Sayın Editör,
Klinik uygulamada, koroner arter diseksiyonları çoğunlukla spontan veya iyatrojenik komplikasyonlar [perkütan koroner girişimlere bağlı olarak (PCI’lar)] olarak ortaya çıkmakta ve önemli morbidite ve mortalite ile ilişkili görünmektedir1-5. Önemli olarak, koroner arter diseksiyonlarının invaziv yönetimi için intravasküler görüntüleme araçlarının [intravasküler ultrason (IVUS) vb.] rehberliği şiddetle tavsiye edilmiştir4. Ne yazık ki, bu görüntüleme modaliteleri tüm kardiyovasküler kliniklerde her zaman kolayca mevcut olmayabilir ve bu da özellikle acil tedavi gerektiren olgularda, potansiyel olarak önemli bir terapötik zorluğa yol açabilir. Diğer yandan, bu diseksiyonların konservatif yönetimi (gerektiğinde ertelenmiş bir PCI ile takip edilir), yüksek riskli klinik özelliklerin (malign aritmiler, hemodinamik bozulma ve inatçı angina pektoris dahil) yokluğunda da etkili bir alternatif olarak düşünülebilir1. Burada, 47 yaşında bir erkek hastada iyatrojenik koroner arter diseksiyonunun (PCI’ya bağlı) konservatif tedavisini sunuyoruz. Hastadan yayın için yazılı bilgilendirilmiş onam alındı.
Kırk yedi yaşında erkek hasta, başka bir merkeze ST yükselmesiz miyokard enfarktüsü ile başvurduktan sonra, başarısız sağ koroner arter (RCA) PCI’sı nedeniyle kliniğimize sevk edildi. Koroner anjiyografi (CAG) kayıtları, RCA’nın iyatrojenik bir diseksiyonunu gösterdi (Şekil 1A). Koroner yoğun bakım ünitesine yatırılan hastanın tansiyon (KB) değeri 130/80 mmHg ve nabız hızı 96/dk idi. Elektrokardiyogram, inferior q dalgaları ve T dalgası inversiyonu ile normal sinüs ritmi sergiledi. Tekrarlanan bir CAG ile, ostiumdan başlayan ve RCA’nın orta-distal bölümlerine ve küçük bir ölçüde proksimal aorta kadar uzanan uzun bir spiral diseksiyon ortaya çıkarıldı (Şekil 1B). Hastanın stabil klinik durumu ve daha ileri girişimsel modaliteler için zorlayıcı özellikleri nedeniyle, hasta tek başına konservatif bir strateji ile yönetildi (asetil salisilik asit, klopidogrel, metoprolol, ramipril, benidipin, trimetazidin, izosorbid mono nitrat içeren gerekli ilaçların verilmesi). Hastanede kaldığı süre boyunca bilgisayarlı tomografide gösterildiği gibi proksimal aort diseksiyonunda daha fazla ilerleme olmadı (Şekil 2A ve 2B). Üçüncü ayda yapılan CAG, daha sonra ilaç salınımlı bir stent (2,5x16 mm) ile tedavi edilen distal RCA’da kritik bir darlık ile beraber RCA’nın ve aort diseksiyonlarının tamamen iyileştiğini (Şekil 3A) gösterdi (Şekil 3B).

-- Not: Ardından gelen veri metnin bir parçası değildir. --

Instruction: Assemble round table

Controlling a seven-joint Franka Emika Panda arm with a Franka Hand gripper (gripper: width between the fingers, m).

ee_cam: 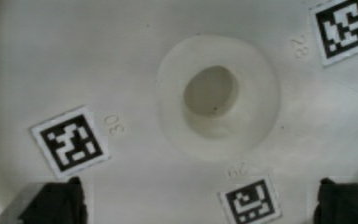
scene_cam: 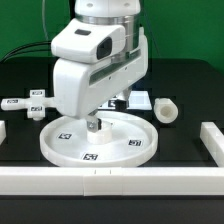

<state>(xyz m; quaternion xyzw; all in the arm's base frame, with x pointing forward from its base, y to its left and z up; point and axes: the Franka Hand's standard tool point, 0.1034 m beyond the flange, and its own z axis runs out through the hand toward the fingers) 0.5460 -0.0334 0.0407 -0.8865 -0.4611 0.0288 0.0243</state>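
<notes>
Fingers (ee_cam: 60, 203) stand wide apart, empty, over the disc (scene_cam: 52, 142) near its hub (ee_cam: 217, 95); leg (scene_cam: 166, 108) lies toward the exterior view's right, cross-shaped foot (scene_cam: 30, 103) left (arm (scene_cam: 90, 60) screens the disc's far rim).

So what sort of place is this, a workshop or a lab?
Probably a robotics lab test bench: a Panda arm over a black table fenced by white border blocks, with tag-marked kit parts like the round disc, against a green backdrop.
</notes>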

İyatrojenik koroner arter diseksiyonlarının CAG özellikleri, klinik sonuçların tahmin edilmesine yardımcı olabilir ve bu şekilde potansiyel olarak en verimli yönetim stratejisinin uygulanmasına izin verebilir5. Bu bağlamda, National Heart Lung and Blood Institute sınıflandırmasından yararlanmak oldukça pratik olabilir5. Özellikle IVUS vb. ile intravasküler görüntüleme rehberliğinin olmadığı durumlarda yüksek risk özellikli bazı olgularda çift telli teknik de denenebilir6.
Sonuç olarak, mevcut olgu, yüksek riskli klinik özelliklerin yokluğunda iyatrojenik koroner arter diseksiyonlarının konservatif tedavisinin (gerektiğinde ardından ertelenmiş bir PCI ile) uygulanabilirliğini açıkça göstermektedir. Bu şekilde konservatif strateji, kısa ve uzun vadede potansiyel olarak olumsuz sonuçlarla ilişkili daha fazla komplikasyonu ve gereksiz stent implantasyonunu önleyebilir.